Problem to work on: The lines from the start of the data through the line with "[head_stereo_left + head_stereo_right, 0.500" are to be returned verbatim; all later lines are to be omitted.
——
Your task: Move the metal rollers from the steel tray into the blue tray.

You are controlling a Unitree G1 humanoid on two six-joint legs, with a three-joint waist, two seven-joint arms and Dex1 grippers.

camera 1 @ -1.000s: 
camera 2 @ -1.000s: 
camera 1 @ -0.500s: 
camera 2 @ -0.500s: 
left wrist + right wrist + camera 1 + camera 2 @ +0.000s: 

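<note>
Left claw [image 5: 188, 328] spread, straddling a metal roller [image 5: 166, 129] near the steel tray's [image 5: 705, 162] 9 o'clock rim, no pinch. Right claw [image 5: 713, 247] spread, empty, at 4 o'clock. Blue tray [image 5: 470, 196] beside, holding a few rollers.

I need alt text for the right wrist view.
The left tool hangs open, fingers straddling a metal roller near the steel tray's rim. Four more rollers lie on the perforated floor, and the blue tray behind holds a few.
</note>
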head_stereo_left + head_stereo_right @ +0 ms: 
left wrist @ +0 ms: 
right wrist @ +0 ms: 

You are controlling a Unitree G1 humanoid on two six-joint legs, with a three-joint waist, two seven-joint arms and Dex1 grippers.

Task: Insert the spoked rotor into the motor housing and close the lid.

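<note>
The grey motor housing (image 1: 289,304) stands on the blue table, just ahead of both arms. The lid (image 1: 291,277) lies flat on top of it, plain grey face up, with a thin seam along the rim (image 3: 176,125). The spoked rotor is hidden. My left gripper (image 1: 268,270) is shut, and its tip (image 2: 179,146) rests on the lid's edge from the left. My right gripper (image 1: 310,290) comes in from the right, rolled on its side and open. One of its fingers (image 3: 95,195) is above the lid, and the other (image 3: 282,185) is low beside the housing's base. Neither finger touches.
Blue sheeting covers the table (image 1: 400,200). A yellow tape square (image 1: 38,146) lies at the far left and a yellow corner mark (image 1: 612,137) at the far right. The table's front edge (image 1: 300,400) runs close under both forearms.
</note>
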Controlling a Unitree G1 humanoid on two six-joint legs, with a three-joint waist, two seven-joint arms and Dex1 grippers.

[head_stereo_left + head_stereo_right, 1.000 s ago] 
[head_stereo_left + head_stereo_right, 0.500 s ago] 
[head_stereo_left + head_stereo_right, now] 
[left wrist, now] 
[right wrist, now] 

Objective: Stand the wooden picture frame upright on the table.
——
Answer box:
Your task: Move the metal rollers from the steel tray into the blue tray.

You are controlling a Unitree G1 humanoid on two six-joint legs, with a three-joint waist, two seven-joint arms and Dex1 grippers.

camera 1 @ -1.000s: 
camera 2 @ -1.000s: 
camera 1 @ -0.500s: 
camera 2 @ -0.500s: 
left wrist + right wrist + camera 1 + camera 2 @ +0.000s: 

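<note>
Left claw [image 5: 188, 328] spread, straddling a metal roller [image 5: 166, 129] near the steel tray's [image 5: 705, 162] 9 o'clock rim, no pinch. Right claw [image 5: 713, 247] spread, empty, at 4 o'clock. Blue tray [image 5: 470, 196] beside, holding a few rollers.

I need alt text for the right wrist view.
The left tool hangs open, fingers straddling a metal roller near the steel tray's rim. Four more rollers lie on the perforated floor, and the blue tray behind holds a few.
</note>
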head_stereo_left + head_stereo_right @ +0 ms: 
left wrist @ +0 ms: 
right wrist @ +0 ms: 

You are controlling a Unitree G1 humanoid on two six-joint legs, with a three-joint waist, two seven-joint arms and Dex1 grippers.

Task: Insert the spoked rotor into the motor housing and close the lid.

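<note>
The grey motor housing (image 1: 289,304) stands on the blue table, just ahead of both arms. The lid (image 1: 291,277) lies flat on top of it, plain grey face up, with a thin seam along the rim (image 3: 176,125). The spoked rotor is hidden. My left gripper (image 1: 268,270) is shut, and its tip (image 2: 179,146) rests on the lid's edge from the left. My right gripper (image 1: 310,290) comes in from the right, rolled on its side and open. One of its fingers (image 3: 95,195) is above the lid, and the other (image 3: 282,185) is low beside the housing's base. Neither finger touches.
Blue sheeting covers the table (image 1: 400,200). A yellow tape square (image 1: 38,146) lies at the far left and a yellow corner mark (image 1: 612,137) at the far right. The table's front edge (image 1: 300,400) runs close under both forearms.
</note>
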Controlling a Unitree G1 humanoid on two six-joint legs, with a three-joint waist, two seven-joint arms and Dex1 grippers.

[head_stereo_left + head_stereo_right, 1.000 s ago] 
[head_stereo_left + head_stereo_right, 0.500 s ago] 

Nothing else remains to be done in this exercise.